Foi o primeiro a manifestar-se contra o encerramento das escolas quando o Governo decidiu colocar o país em confinamento quase total e, após uma ténue luz ao fundo do túnel, é o primeiro a dizer que os estabelecimentos de ensino devem desconfinar rapidamente.

O ministro da Educação, Tiago Brandão Rodrigues, não desiste da ideia de que o ambiente escolar pouco contribuiu para a escalada da terceira vaga e quer rapidamente os alunos a ter aulas presenciais.

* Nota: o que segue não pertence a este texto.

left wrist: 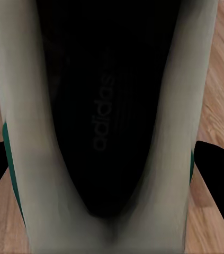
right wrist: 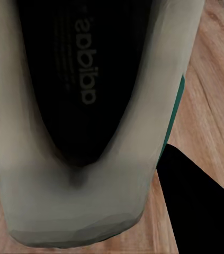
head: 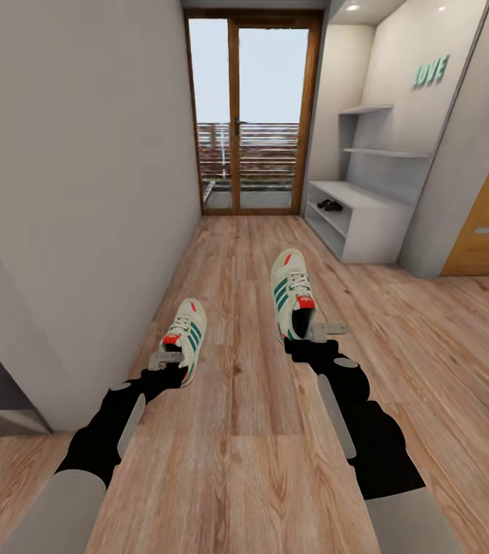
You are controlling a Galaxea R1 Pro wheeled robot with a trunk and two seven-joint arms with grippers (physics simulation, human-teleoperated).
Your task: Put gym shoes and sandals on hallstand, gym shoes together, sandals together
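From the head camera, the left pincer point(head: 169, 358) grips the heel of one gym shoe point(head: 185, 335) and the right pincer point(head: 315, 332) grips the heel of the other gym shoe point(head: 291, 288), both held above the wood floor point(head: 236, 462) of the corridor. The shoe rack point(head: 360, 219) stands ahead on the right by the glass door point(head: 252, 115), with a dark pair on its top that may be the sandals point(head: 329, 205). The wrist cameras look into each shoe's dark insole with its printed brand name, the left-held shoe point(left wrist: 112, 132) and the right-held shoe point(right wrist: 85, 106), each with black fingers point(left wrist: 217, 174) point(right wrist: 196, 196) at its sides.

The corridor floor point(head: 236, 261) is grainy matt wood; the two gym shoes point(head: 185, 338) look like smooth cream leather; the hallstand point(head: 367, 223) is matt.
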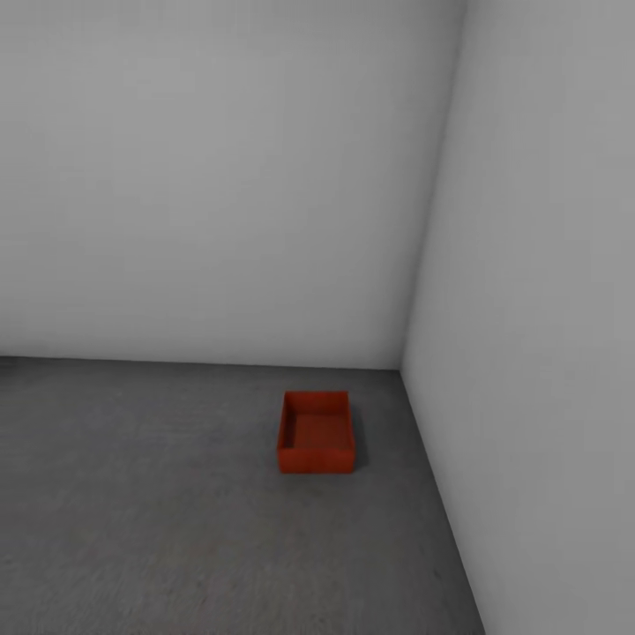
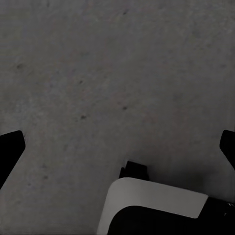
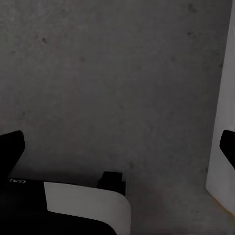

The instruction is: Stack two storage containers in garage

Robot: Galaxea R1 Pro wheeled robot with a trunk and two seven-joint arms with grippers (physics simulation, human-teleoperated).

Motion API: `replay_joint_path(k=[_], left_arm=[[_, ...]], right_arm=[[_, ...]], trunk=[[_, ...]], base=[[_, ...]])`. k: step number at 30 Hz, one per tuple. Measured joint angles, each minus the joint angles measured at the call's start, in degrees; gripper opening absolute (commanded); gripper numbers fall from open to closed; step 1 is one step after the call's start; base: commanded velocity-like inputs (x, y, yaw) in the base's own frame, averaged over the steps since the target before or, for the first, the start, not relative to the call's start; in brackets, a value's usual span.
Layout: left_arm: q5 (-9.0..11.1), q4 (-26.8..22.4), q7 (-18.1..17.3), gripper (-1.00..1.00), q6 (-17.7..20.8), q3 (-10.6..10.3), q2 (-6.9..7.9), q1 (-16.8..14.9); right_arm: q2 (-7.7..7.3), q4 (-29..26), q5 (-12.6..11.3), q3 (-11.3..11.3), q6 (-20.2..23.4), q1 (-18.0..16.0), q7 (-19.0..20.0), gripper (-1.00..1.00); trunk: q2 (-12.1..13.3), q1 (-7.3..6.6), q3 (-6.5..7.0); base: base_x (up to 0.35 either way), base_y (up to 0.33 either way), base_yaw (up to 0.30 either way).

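Note:
One orange-red storage container (image 1: 316, 432) sits upright and lidless on the dark grey concrete floor (image 1: 159, 494) of the garage, close to the corner where two pale walls meet. Nothing lies inside it. My left gripper (image 2: 117, 147) hangs open over bare concrete, its black fingertips (image 2: 10, 147) far apart at the frame edges. My right gripper (image 3: 117, 147) is also open, with only concrete between its fingertips (image 3: 11, 147). Neither gripper is near the container.
The back wall (image 1: 220, 176) and the right wall (image 1: 547, 309) close off the corner. The right wall's pale base (image 3: 223, 122) also runs past my right gripper. Part of the robot's white and black body (image 2: 152, 205) lies below the left gripper.

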Motion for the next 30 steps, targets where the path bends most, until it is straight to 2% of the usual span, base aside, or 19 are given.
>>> replay_joint_path(k=[16, 20, 30], left_arm=[[0.00, 0.00, 0.00, 1.00, 0.00, 0.01, -0.12, 0.00], [0.00, 0.00, 0.01, 1.00, 0.00, 0.01, -0.14, 0.00], [0.08, 0.00, 0.00, 1.00, 0.02, 0.01, -0.23, 0.00]], right_arm=[[0.00, -0.02, 0.00, 0.01, 0.00, 0.00, 0.00, 1.00], [0.00, -0.02, 0.05, 0.02, 0.00, 0.00, 0.01, 1.00], [0.02, -0.02, 0.07, 0.02, 0.00, 0.00, 0.01, 1.00]], trunk=[[6.42, -3.52, 4.38], [8.02, -4.42, 5.48], [8.04, -4.44, 6.42]], base=[[-0.336, 0.000, 0.000], [-0.118, 0.000, 0.000], [-0.013, 0.000, 0.000]])
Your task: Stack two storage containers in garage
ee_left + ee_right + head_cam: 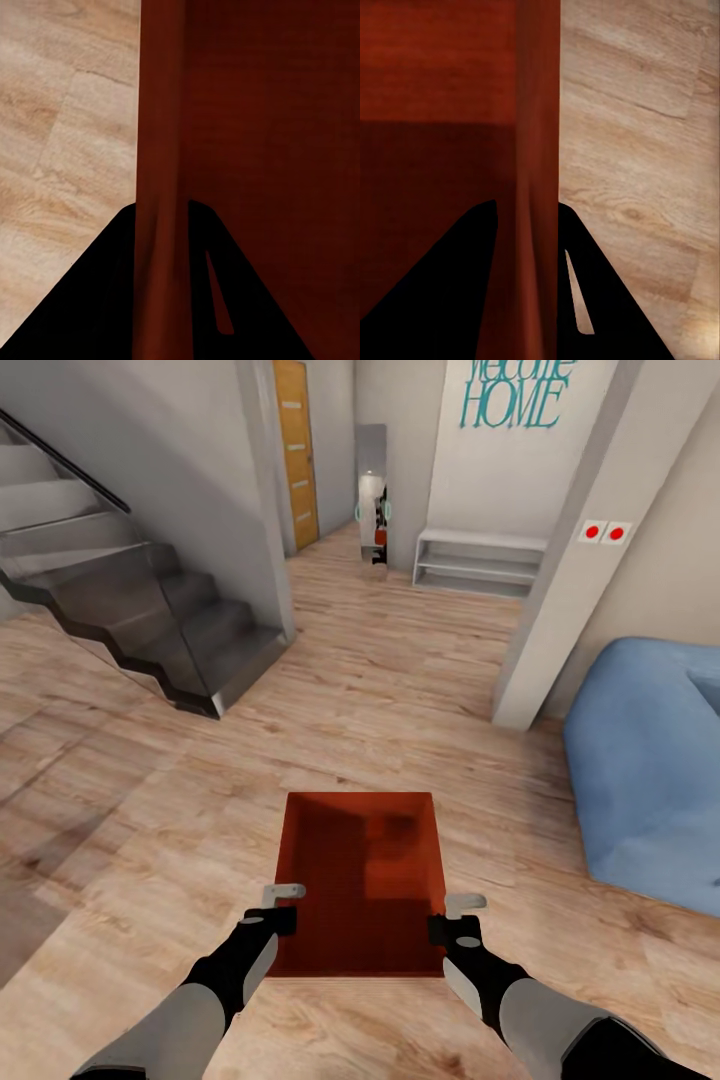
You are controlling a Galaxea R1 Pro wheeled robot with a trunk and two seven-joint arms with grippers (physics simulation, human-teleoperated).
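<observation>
One red-orange storage container [360, 870] hangs level above the light wood-plank floor [400, 690] of the living room, held between both arms. My left gripper [283, 905] is shut on its left wall near the near corner. My right gripper [455, 917] is shut on the right wall opposite. In the left wrist view the dark fingers [97, 300] straddle the container's wall [159, 150], with the bin's inside [262, 112] beside it. The right wrist view shows the same: fingers [607, 300] on either side of the wall [538, 150]. The garage is out of view.
A dark staircase [150, 620] rises at the left. A blue sofa [650, 780] sits at the right, past a white pillar [570, 560]. Ahead, a hallway holds a white shelf [480, 560], a tall mirror [372, 500] and an orange-brown door [296, 450].
</observation>
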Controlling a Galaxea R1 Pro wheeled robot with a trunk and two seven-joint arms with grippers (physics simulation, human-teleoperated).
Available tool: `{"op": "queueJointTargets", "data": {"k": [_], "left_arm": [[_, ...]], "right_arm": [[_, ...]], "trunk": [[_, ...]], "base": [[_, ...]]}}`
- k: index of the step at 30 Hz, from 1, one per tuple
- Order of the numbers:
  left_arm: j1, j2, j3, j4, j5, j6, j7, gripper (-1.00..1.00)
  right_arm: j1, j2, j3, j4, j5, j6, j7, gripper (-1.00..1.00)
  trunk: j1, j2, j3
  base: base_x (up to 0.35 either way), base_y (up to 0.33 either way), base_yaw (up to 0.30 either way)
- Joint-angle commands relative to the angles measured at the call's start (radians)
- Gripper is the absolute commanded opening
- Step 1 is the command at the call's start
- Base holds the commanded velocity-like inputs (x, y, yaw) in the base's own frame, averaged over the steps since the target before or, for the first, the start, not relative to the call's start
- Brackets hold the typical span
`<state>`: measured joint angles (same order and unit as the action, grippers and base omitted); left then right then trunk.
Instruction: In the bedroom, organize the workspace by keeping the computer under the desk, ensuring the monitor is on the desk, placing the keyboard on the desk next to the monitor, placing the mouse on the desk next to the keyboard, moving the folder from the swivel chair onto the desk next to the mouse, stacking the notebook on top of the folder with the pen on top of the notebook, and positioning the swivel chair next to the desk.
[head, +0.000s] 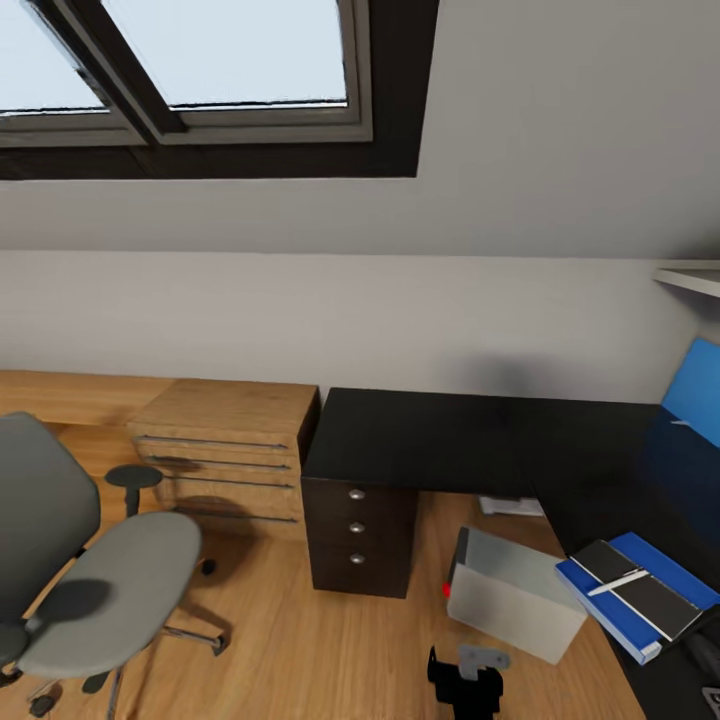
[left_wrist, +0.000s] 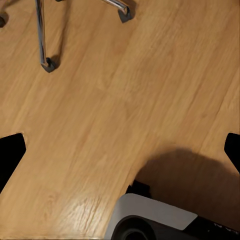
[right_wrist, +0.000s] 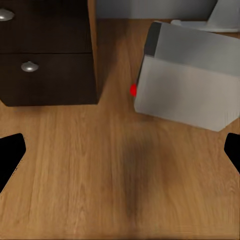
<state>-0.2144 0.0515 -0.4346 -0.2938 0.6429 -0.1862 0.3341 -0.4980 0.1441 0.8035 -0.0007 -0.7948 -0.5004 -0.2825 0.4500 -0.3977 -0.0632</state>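
The computer (right_wrist: 185, 80) lay on the floor just ahead of the right gripper (right_wrist: 120, 145), whose fingers were spread with nothing between them, its long axis running right and nearer.

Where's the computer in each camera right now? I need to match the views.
Head view: the computer sits low and right of centre, on the floor between the dark drawer unit and the desk.
Right wrist view: computer beside the drawer unit.
Left wrist view: not in it.
Shared landmark: the drawer unit's round silver knobs.
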Motion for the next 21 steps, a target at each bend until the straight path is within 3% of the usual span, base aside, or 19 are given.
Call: {"op": "queueJointTargets", "data": {"k": [1,8,21], "left_arm": [[-0.001,0.001,-0.008,-0.001,0.009,-0.003,0.005,1.0],[-0.001,0.002,-0.006,-0.001,0.011,-0.003,0.006,1.0],[-0.001,0.001,-0.009,0.0,0.011,-0.002,0.009,1.0]], "right_arm": [[0.0,0.001,0.009,0.0,-0.004,-0.013,-0.006,1.0],[0.028,0.004,0.01,0.001,-0.003,-0.15,-0.006,1.0],[0.033,0.005,0.008,0.001,-0.006,-0.176,-0.008,1.0]], "trunk": [[0.0,-0.002,-0.001],[0.0,-0.002,0.005],[0.0,-0.002,0.013]], "base": [[-0.328,0.0,0.198],[-0.31,0.037,0.231],[-0.037,0.005,0.259]]}}
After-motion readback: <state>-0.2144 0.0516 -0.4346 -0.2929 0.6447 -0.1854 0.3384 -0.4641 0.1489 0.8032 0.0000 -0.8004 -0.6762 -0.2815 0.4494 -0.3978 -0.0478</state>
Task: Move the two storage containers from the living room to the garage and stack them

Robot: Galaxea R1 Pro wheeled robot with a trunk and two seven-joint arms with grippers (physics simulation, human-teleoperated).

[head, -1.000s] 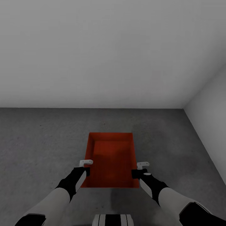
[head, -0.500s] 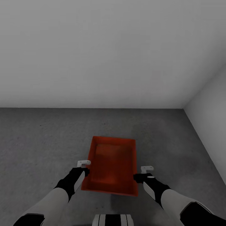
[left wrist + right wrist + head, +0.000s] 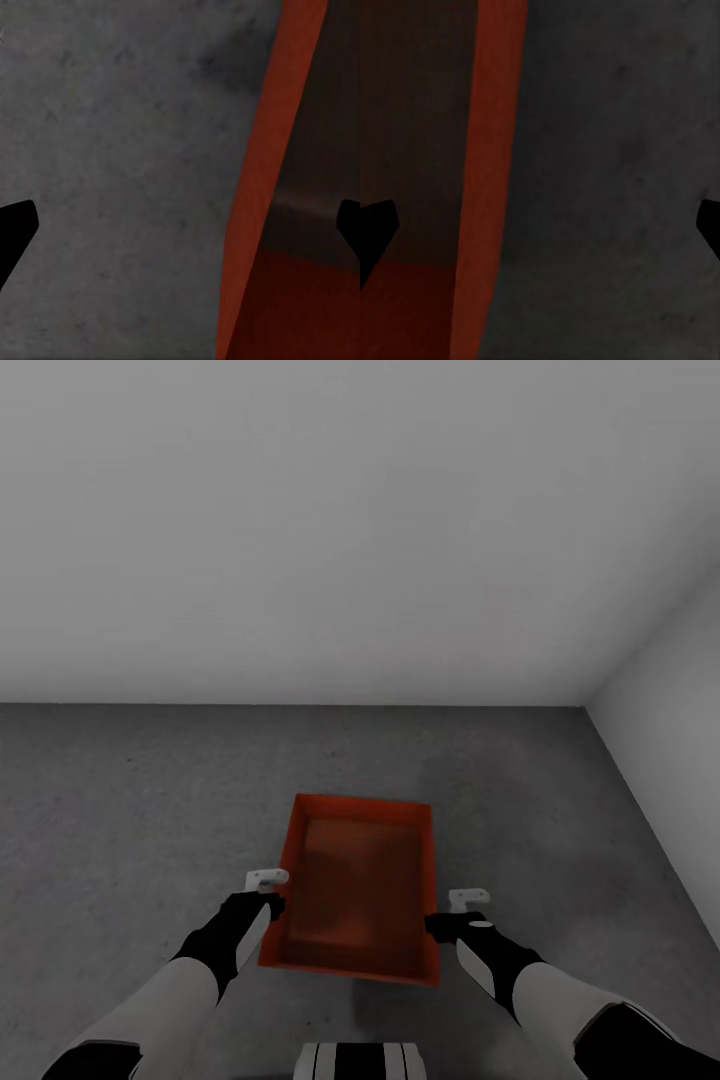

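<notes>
storage container (image 3: pixel 360 890) on the floor (image 3: pixel 120 810), between both tools, wall (image 3: pixel 300 530) behind

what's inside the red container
The container looks empty: its bare red bottom shows in shade. Whatever lies directly under it is hidden; grey floor surrounds it.

Soft, even, rather dim light everywhere, with no visible lamp and no glare. Pale grey wall (image 3: pixel 360 530) brightest near the top, fading darker toward the floor (image 3: pixel 120 800). Faint dark shadow patch on the floor just beyond and right of the orange-red container (image 3: pixel 360 890), and another below its near edge. Inside of the container dull and shaded. Head view slightly soft, with compression blockiness on the floor texture. Both wrist views darker and strongly blurred, edges of the container wall (image 3: pixel 262 187) unsharp. Fingertips there only black shapes without detail.
</notes>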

Na verdade, ontem, o número de novas infeções por covid-19 desceu da barreira das três mil, o que aconteceu pela primeira vez desde 28 de dezembro. É apenas mais um dado, mas parece indicar que Portugal já superou o pico da incidência da terceira vaga da pandemia. A melhoria é tão ligeira que não é admissível relaxar, até porque ainda há 71% dos concelhos com uma taxa de incidência superior a 960 casos por 100 mil habitantes. Esta incipiente melhoria ainda não se traduz numa descida significativa em termos de pressão sobre os hospitais ou na mortalidade. A situação é ainda de extrema gravidade e não se deve cometer o erro de levantar as restrições demasiado cedo, como ocorreu na primeira e na segunda vaga. Desta vez, temos a vacina do nosso lado, mas o vírus já demonstrou ser resistente e traiçoeiro. Nada contra um ministro que dá expectativas de esperança de que as escolas possam abrir o ensino presencial mais cedo do que o previsto. Mas já vimos que este discurso não dá resultado. As pessoas tendem a relaxar. A situação é tão frágil que, na menor oportunidade, a infeção pode voltar a escalar e, como pudemos comprovar, os novos casos e o número de mortos sobe muito mais depressa do que baixa. Um Natal relaxado - e a nova variante do Reino Unido - levaram o país a uma situação extrema. Neste quadro, não há que relaxar nas medidas. E se lhe disserem que é para salvar a Páscoa, não acredite. Salvámos o Natal e foi o que foi. Temos é de pensar em como salvar vidas.